Provide only the number of lines in the data below that contain the word "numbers".
+++ Recorded information +++
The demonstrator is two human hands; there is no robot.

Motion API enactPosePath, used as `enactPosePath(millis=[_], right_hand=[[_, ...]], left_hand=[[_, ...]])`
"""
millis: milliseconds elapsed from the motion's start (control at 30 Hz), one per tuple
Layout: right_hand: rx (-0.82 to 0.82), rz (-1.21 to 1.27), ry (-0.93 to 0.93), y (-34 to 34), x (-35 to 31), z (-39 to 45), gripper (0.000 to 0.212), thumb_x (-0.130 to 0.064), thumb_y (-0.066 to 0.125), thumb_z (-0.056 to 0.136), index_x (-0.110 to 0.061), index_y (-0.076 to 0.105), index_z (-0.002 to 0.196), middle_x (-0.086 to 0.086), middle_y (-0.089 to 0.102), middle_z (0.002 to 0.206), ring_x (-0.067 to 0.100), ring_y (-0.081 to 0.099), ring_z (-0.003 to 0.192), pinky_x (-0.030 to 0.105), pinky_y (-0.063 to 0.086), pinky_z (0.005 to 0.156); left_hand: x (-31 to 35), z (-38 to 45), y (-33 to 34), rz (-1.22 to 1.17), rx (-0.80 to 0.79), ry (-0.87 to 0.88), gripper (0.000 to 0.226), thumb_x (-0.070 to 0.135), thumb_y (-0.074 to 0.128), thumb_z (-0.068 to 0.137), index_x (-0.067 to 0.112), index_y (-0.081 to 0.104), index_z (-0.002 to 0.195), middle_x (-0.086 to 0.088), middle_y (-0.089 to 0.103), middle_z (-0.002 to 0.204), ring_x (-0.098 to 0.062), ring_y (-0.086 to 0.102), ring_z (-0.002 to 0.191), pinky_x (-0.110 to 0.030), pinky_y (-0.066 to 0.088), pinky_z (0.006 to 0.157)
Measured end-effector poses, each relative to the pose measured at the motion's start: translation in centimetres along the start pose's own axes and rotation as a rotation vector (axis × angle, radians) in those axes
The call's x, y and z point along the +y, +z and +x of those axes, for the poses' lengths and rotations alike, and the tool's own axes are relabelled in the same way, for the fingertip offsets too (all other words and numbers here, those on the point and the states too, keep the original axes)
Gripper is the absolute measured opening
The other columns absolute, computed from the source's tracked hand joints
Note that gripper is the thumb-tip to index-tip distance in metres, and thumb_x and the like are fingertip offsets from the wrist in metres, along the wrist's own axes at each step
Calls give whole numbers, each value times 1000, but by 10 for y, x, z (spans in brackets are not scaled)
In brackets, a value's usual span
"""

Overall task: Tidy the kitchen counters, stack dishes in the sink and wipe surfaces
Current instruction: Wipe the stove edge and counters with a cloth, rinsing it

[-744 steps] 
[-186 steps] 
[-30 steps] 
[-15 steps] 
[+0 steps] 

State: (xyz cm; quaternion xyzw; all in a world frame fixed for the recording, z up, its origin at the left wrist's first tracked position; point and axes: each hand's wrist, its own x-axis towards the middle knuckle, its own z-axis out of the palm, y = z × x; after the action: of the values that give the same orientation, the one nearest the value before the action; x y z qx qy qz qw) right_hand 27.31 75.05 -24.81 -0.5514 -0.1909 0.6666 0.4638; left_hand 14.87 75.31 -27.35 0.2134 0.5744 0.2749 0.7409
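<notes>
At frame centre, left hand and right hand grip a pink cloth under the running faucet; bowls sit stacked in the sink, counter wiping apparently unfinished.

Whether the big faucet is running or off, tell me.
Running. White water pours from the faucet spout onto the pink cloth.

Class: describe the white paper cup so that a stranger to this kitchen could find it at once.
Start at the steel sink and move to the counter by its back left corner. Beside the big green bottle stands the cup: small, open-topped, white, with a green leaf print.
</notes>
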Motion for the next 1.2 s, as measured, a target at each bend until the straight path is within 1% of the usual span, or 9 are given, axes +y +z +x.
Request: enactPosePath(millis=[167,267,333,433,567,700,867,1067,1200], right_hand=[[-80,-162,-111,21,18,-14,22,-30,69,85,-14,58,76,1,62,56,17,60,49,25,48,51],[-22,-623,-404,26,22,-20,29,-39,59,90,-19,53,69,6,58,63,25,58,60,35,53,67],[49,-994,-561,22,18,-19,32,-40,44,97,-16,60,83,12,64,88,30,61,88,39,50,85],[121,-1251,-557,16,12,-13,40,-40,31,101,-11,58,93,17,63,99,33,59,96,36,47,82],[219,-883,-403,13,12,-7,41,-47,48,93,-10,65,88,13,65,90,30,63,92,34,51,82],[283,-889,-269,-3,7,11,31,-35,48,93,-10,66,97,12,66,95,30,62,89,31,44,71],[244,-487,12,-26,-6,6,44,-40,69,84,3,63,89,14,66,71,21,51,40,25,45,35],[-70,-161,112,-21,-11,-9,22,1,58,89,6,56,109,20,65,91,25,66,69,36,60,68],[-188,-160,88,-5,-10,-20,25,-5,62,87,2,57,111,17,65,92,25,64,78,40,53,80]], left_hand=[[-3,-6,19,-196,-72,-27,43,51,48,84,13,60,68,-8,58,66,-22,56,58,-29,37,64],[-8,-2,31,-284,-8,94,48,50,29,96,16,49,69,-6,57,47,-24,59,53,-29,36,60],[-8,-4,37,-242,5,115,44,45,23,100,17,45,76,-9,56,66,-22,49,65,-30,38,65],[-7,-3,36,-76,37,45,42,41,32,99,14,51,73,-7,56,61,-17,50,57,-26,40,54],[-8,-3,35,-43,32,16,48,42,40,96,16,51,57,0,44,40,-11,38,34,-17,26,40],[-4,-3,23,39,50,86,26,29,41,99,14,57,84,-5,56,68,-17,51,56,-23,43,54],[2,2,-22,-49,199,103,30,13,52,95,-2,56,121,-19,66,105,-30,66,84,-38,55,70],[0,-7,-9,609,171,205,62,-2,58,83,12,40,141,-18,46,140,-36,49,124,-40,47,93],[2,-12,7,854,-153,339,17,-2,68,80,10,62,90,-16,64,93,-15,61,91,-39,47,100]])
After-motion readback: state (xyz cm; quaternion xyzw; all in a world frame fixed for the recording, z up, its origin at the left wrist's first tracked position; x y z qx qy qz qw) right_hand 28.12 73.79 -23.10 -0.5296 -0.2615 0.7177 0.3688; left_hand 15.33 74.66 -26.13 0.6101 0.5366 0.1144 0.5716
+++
• [Reply to the task]:
2